Chapter Eight: Chank A Chank

"Does it ever stop raining in this city?" Cay mumbled to herself as she sat at her desk staring out the window. She was trying to piece together the information she had learned the day before and trying to get over her shock. Her pen hung useless in her hand and the yellow legal pad in front of her was blank. The wet and bloody toaster fabric kept popping into her memory. Her stomach was still reeling from revolt of seeing Hillary dead.

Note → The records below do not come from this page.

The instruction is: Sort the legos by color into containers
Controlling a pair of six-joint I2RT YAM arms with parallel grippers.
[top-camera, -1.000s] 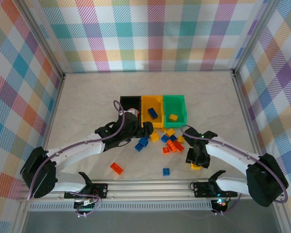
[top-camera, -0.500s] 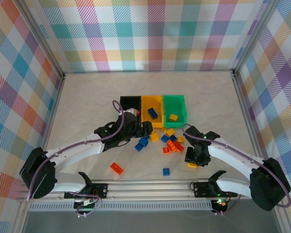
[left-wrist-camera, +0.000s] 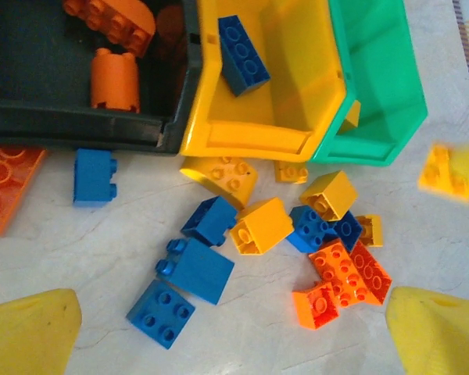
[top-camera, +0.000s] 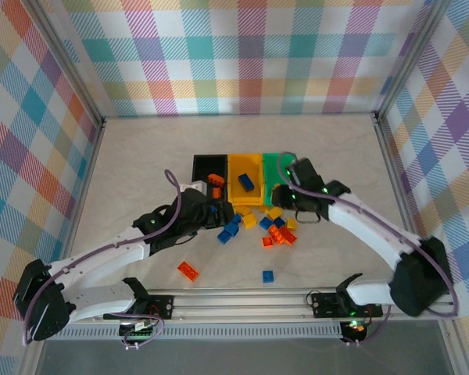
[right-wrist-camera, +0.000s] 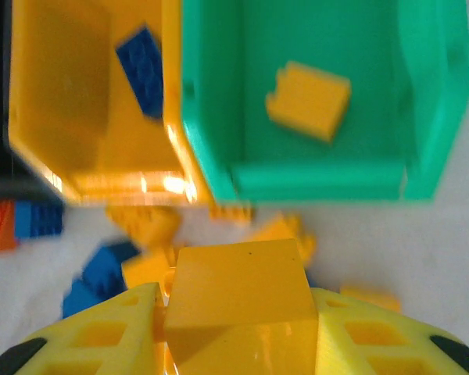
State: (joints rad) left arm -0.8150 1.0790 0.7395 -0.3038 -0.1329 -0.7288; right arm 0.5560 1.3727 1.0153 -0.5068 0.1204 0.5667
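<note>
Roughly mid-counter (top-camera: 141, 172) sits the yellow bin (top-camera: 238, 166), w/ the black bin (top-camera: 205, 166) joined to its left wall and the green bin (top-camera: 273, 164) joined to its right wall. Beyond the yellow bin's far rim, plain counter runs to the checked back wall (top-camera: 242, 55). Off its near rim, toward the arms, a loose pile of legos (top-camera: 275, 226) in blue, yellow & orange lies packed close, a few pieces right up against that rim. Further out on that near side an orange lego (top-camera: 188, 270) and a blue lego (top-camera: 267, 276) lie apart from the pile, close to the metal rail (top-camera: 242, 301). Inside the yellow bin: one blue brick (top-camera: 246, 182). Orange legos (left-wrist-camera: 113, 78) sit in the black bin next door. Right jaws hang by the green bin's near rim, just right of the yellow bin, clamped on a yellow lego (right-wrist-camera: 238, 293). A second yellow lego (right-wrist-camera: 309, 100) lies on the green bin's floor ahead of them. Left jaws are spread wide, nothing btwn them, above the pile off the yellow bin's near-left corner.
</note>
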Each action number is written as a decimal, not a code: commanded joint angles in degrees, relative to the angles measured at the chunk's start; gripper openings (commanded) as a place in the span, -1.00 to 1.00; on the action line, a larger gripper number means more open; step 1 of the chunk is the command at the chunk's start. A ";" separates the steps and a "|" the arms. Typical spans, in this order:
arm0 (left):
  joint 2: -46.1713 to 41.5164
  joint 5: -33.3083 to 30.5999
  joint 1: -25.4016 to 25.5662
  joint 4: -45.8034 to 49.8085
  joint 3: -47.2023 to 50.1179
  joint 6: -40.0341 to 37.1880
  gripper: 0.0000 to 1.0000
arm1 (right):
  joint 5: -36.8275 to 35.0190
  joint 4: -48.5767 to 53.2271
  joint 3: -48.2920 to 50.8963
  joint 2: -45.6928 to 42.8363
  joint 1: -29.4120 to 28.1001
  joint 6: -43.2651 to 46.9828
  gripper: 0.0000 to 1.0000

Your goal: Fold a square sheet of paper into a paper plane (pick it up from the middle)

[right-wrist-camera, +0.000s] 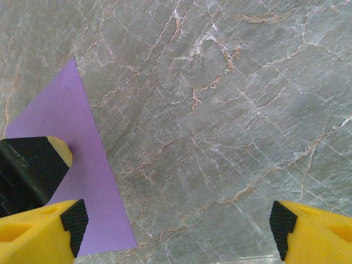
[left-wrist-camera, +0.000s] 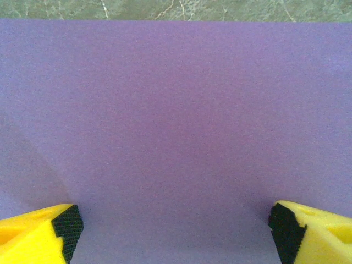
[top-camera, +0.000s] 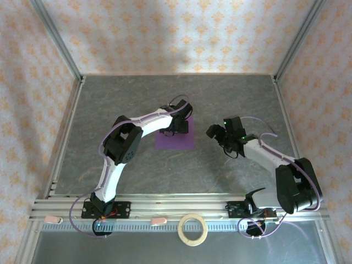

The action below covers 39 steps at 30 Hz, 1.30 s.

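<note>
The paper (top-camera: 176, 144) lies on the surface (top-camera: 110, 104). The left pincer (left-wrist-camera: 176, 228) hangs spread low over its middle; the right pincer (right-wrist-camera: 179, 225) is spread near its edge. Closing on flat paper may skid it or pinch nothing.

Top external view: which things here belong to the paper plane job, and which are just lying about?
Job:
- square sheet of paper, flat and unfolded
- left gripper, open, over the sheet
- right gripper, open, beside the sheet's edge

Lying about:
- tan tape ring, at the near edge between the arm bases
</note>
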<state>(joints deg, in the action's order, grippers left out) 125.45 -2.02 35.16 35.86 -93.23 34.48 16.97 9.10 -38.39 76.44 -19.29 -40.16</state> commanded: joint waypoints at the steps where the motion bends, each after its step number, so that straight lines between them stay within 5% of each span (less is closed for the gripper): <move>1: 3.54 1.08 -0.43 3.32 3.55 -0.55 0.75 | -0.85 1.29 -1.86 0.28 0.23 0.65 0.78; 27: 0.77 2.76 -0.70 2.02 4.69 -0.70 0.59 | -1.05 1.53 -2.15 -0.02 0.26 -0.39 0.78; 39: -4.56 0.35 -0.67 5.54 1.21 0.02 0.88 | -0.86 1.62 -2.26 -0.94 0.22 -0.79 0.78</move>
<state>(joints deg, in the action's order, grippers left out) 123.33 -1.89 35.09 36.80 -91.35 34.17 16.97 9.67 -39.18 76.44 -19.29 -40.42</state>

She cursed the day that those red pair of cowboy boots walked into her storefront office.

A nagging sniglet of suspicion was sitting at the back of her brain, nibbling at her conscience and working its way into a full blown headache. She couldn't help feeling that her dad was involved. Could the bead really have once belonged to her father? Did he dabble in voodoo? Was it his beads that caused the death of three people? Why had he kept such a big part of his life so secret?

Cayenne had been sitting there weaving in and out of disgust, queasiness, anger and homesickness for anywhere but New Orleans for about an hour when the phone sharply rang and pulled her out of her misery.

"Del Roi Investigations," she barked in the phone.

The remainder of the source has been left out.